**What the exercise asks**. Everything from the line containing "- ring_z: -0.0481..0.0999" through the line containing "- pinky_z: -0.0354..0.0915" should be repeated exactly, and nothing else from the data.

**Dataset entries**.

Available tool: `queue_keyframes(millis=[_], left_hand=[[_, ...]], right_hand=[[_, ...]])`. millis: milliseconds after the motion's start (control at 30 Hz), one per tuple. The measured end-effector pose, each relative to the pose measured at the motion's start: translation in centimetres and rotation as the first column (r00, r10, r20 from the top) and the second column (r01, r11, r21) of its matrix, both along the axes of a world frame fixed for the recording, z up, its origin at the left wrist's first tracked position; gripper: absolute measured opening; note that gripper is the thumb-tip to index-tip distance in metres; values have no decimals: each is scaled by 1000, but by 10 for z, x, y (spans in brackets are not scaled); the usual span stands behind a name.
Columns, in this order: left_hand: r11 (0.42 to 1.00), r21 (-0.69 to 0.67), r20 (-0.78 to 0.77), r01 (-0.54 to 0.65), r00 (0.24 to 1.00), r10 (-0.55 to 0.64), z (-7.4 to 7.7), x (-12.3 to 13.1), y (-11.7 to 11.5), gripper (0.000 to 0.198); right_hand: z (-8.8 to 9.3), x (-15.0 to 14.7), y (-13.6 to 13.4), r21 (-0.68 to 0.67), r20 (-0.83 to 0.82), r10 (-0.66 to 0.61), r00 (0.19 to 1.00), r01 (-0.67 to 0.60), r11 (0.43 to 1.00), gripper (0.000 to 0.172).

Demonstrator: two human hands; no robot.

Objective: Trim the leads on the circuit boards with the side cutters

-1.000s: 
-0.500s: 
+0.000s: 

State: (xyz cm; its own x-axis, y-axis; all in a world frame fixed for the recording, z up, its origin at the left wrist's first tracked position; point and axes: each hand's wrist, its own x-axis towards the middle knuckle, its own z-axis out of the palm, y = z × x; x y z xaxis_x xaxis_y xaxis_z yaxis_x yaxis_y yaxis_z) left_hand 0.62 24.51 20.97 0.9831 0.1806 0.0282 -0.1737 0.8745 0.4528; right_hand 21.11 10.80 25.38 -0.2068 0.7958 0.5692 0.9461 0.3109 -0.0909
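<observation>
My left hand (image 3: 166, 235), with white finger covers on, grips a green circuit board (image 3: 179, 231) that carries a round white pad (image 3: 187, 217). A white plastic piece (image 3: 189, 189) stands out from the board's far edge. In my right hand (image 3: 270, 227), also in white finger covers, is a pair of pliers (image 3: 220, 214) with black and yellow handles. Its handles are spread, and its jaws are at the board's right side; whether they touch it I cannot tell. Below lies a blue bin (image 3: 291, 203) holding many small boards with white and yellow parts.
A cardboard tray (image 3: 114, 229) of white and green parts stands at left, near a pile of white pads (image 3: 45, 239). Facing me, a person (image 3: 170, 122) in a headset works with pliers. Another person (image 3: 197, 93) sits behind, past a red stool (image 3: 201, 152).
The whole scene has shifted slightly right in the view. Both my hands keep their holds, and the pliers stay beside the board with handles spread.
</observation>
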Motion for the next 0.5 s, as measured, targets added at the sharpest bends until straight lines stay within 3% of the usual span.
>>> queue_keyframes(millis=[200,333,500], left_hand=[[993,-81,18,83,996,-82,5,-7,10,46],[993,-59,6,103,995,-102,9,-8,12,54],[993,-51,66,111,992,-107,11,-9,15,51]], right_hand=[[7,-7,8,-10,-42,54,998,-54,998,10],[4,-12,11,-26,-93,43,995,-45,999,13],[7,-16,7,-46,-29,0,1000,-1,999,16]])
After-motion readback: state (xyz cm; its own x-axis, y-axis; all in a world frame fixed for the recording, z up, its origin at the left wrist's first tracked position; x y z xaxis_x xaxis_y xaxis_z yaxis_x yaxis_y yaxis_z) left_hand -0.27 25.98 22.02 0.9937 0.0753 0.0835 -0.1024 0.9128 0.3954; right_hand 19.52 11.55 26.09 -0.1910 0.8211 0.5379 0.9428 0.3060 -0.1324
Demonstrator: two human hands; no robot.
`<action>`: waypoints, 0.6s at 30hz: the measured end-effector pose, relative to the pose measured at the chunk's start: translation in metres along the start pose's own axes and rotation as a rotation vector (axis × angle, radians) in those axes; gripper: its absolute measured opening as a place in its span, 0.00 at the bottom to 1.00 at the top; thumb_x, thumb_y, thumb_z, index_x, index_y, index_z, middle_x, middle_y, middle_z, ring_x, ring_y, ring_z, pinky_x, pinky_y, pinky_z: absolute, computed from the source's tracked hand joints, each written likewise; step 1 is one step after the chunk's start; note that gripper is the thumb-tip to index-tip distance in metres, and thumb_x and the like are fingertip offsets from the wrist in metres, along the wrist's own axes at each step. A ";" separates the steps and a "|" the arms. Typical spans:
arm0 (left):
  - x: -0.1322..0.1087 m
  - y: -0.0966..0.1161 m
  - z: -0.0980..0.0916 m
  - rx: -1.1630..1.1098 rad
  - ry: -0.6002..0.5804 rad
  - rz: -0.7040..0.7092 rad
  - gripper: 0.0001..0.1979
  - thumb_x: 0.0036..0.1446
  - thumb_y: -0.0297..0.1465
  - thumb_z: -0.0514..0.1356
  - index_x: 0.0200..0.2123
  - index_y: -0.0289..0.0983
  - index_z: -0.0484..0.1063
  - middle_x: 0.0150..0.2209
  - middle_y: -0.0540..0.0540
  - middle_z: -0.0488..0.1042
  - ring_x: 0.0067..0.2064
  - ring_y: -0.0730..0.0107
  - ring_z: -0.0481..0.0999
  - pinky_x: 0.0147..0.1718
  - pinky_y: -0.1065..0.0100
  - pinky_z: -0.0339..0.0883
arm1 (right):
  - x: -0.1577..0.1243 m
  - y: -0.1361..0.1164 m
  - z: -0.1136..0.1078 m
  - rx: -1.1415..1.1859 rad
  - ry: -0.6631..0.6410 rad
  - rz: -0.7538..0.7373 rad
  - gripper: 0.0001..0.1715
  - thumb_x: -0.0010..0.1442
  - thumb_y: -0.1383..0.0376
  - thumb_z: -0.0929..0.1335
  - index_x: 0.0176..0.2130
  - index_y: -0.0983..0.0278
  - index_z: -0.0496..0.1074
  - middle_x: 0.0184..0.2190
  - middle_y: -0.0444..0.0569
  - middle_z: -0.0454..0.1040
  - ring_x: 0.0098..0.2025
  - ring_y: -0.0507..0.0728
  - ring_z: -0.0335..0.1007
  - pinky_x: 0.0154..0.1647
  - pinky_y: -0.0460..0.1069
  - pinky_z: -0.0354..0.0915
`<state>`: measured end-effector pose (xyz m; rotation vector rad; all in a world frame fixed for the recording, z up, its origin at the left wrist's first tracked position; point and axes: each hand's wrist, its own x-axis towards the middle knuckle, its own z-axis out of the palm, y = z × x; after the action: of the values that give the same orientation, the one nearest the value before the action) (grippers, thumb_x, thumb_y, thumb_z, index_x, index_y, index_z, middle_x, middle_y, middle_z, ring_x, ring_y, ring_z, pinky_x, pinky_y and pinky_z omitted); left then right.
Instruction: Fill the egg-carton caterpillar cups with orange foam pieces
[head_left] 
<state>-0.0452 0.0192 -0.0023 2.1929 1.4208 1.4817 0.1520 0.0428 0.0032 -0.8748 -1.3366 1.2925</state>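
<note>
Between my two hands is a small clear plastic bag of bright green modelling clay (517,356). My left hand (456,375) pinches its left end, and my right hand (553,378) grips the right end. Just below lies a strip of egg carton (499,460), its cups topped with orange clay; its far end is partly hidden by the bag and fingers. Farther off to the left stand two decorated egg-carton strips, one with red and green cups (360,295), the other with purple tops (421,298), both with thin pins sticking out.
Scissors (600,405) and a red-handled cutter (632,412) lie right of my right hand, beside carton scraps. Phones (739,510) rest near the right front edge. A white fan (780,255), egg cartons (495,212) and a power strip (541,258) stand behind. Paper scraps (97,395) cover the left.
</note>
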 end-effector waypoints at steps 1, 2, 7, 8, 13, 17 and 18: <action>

**The completed task**.
  - ring_z: -0.0481..0.0999
  - pinky_x: 0.0147..0.1718
  - pinky_y: -0.1065..0.0100
  - pinky_z: -0.0339..0.0883
arm1 (right):
  - x: -0.1577..0.1243 m
  - y: -0.1361..0.1164 m
  - z: -0.1136..0.1078 m
  - rx: -1.1415..1.1859 rad
  - ry: -0.6631..0.6410 rad
  - rz: -0.7538..0.7373 rad
  - gripper: 0.0001..0.1715
  - thumb_x: -0.0010..0.1442
  - thumb_y: -0.1383..0.0376
  - thumb_z: -0.0929..0.1335
  - index_x: 0.0176..0.2130
  - index_y: -0.0983..0.0278
  - index_z: -0.0496..0.1074
  - middle_x: 0.0184..0.2190
  - middle_y: -0.0444..0.0569
  - middle_z: -0.0454..0.1040
  - ring_x: 0.0098..0.2025
  - ring_y: -0.0507..0.0728
  - ring_z: -0.0335..0.1007
  - pinky_x: 0.0154..0.1647
  - pinky_y: -0.0460..0.1069
  - pinky_z: -0.0354..0.0915

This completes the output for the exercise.